A2BR promotes BCSC enrichment through PKCδ-dependent STAT3 activation. (A–E) MCF-7 cells were treated with vehicle (Veh) or 5 μM adenosine (Ado) in the absence (Con) or presence of a pan-PKC inhibitor [100 nM Ro31-8220 (A) or 1 nM sotrastaurin (B)], Ca²⁺-dependent PKC subtype inhibitor [15 μM Go6976 (C)], PKCδ inhibitor [100 nM i-PKCδ (D)], or STAT3 inhibitor VII [100 nM i-STAT3 (E)] for 3 d, and the percentage of ALDH⁺ cells was determined (mean ± SD; n = 3). ***P < 0.001 versus control (Con) treated with vehicle (Veh); ^##P < 0.01, ^###P < 0.001, and ns (no significant difference) versus Con treated with Ado (two-way ANOVA). (F) MCF-7 cells were treated with Veh or Ado for 3 d, and IL-6 and NANOG mRNA levels were determined by RT-qPCR (mean ± SD; n = 3); *P < 0.05 versus Veh. (G) MCF-7 cells were treated with Veh or Ado for 3 d in the absence or presence of IL-6 neutralizing antibody (2.5 μg/mL IL-6 NAb), and the percentage of ALDH⁺ cells was determined (mean ± SD; n = 3). ***P < 0.001 versus control (Con) treated with vehicle (Veh); ^##P < 0.01 versus Con treated with Ado (two-way ANOVA). (H) MCF-7 subclones transduced with NTC or an A2BR shRNA (sh2 or sh5) vector were treated with Veh (Con) or Ado for 3 d, and immunoblot assays were performed. (I–L) MCF-7 cells were treated with vehicle (Con) or Ado, either alone or in combination with i-PKCδ (I), Ro31-8220 (J), i-STAT3 (K), or IL-6 NAb (L) for 3 d, and immunoblot assays were performed. (M) Hypoxia induces A2BR expression in a HIF-1α–dependent manner and increases A2BR–PKCδ–STAT3 signaling, resulting in augmented expression of IL-6 and NANOG, which specify the BCSC phenotype.

Fig. 5.

Hypoxia induces BCSC enrichment through A2BR–PKCδ–STAT3 signaling. (A) MCF-7 cells were treated with vehicle (Con), 100 nM Ro31-8220, 100 nM i-PKCδ, 100 nM i-STAT3, or 2.5 μg/mL IL-6 NAb, and exposed to 20% or 1% O₂ for 3 d.

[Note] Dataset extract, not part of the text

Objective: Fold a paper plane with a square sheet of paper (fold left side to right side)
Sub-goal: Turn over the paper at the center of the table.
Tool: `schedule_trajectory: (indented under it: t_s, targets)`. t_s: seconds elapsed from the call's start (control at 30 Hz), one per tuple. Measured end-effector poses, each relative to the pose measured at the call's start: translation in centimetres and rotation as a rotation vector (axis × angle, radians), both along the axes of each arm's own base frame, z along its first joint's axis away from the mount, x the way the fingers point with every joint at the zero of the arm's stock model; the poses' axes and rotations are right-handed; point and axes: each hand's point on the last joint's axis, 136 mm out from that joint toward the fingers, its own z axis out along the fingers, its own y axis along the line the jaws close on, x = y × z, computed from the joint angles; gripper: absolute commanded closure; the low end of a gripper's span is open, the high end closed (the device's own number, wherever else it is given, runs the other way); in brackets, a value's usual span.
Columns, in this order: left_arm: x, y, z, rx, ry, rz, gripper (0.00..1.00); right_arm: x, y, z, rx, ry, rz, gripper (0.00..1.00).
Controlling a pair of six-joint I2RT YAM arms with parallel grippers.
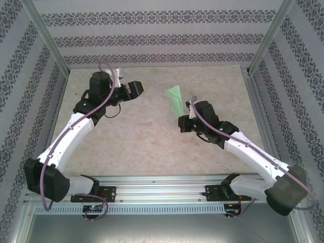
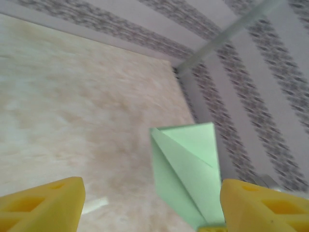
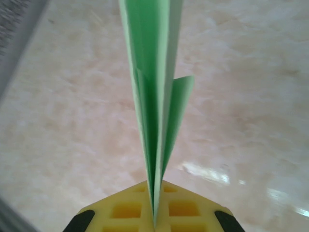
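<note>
Near edge: both arm bases sat on the rail (image 1: 162,185). The right end effector (image 3: 154,205) was closed tight on the plane (image 3: 152,72), with the paper's stacked layers pinched in the seam between its yellow pads (image 3: 125,210). The grip sat at one end of the folded body, probably so that the creases stayed pressed together and the rest of the paper was left free. From there the plane ran away from the wrist, edge-on and roughly upright. One small flap (image 3: 181,101) splayed out to the right, so the fold was not fully flat there. In the top view the plane appeared to be lifted clear of the worktop (image 1: 152,147), over its middle right part. Farther back and to the left, the left end effector (image 1: 137,87) pointed toward the plane but stood well apart from it. Its yellow fingers (image 2: 41,205) were spread wide with nothing between them. Judgement: it had no hold on the paper, and the right arm alone carried the piece. Beyond it the bare worktop ran to the patterned back wall (image 1: 152,40). The dart shape looked complete or nearly so.
</note>
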Motion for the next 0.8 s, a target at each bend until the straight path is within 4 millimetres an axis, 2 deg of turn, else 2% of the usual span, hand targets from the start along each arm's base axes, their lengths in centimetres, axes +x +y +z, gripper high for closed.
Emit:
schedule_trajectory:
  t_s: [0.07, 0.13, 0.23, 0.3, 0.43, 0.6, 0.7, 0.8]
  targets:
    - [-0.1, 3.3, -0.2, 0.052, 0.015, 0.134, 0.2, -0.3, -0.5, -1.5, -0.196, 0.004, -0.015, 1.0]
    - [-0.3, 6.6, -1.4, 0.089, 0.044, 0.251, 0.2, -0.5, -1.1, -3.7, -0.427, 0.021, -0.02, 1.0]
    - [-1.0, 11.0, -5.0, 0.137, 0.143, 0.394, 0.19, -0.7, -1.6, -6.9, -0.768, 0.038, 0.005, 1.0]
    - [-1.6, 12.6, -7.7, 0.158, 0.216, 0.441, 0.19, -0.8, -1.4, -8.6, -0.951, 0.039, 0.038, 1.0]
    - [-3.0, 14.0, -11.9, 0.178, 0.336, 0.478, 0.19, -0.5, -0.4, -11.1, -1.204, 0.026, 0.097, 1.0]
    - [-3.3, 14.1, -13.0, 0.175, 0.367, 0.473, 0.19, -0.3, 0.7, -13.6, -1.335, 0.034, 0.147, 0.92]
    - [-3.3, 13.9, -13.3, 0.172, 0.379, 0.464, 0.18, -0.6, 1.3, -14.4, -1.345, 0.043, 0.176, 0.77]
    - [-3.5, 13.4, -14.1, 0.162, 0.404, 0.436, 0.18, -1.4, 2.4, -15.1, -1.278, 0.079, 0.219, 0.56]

The percentage of ALDH⁺ cells (mean ± SD; n = 3) was determined by flow cytometry. **P < 0.001 versus Con cells at 20% O₂; ^##P < 0.01, ^###P < 0.001 versus Con cells at 1% O₂ (two-way ANOVA). (B) MCF-7 subclones stably transduced with NTC or A2BR shRNA vector were exposed to 20% or 1% O₂ for 48 h, and immunoblot assays were performed.

Fig. 6.

NANOG expression in orthotopic breast tumors is dependent upon A2BR–PKCδ–STAT3 signaling. MDA-MB-231 subclones (2 × 10⁶ cells) transduced with NTC or either of two A2BR shRNA vectors (sh1 or sh4) were implanted into the MFP. When tumor volume reached 1,200 mm³, tumors were harvested for immunoblot assays.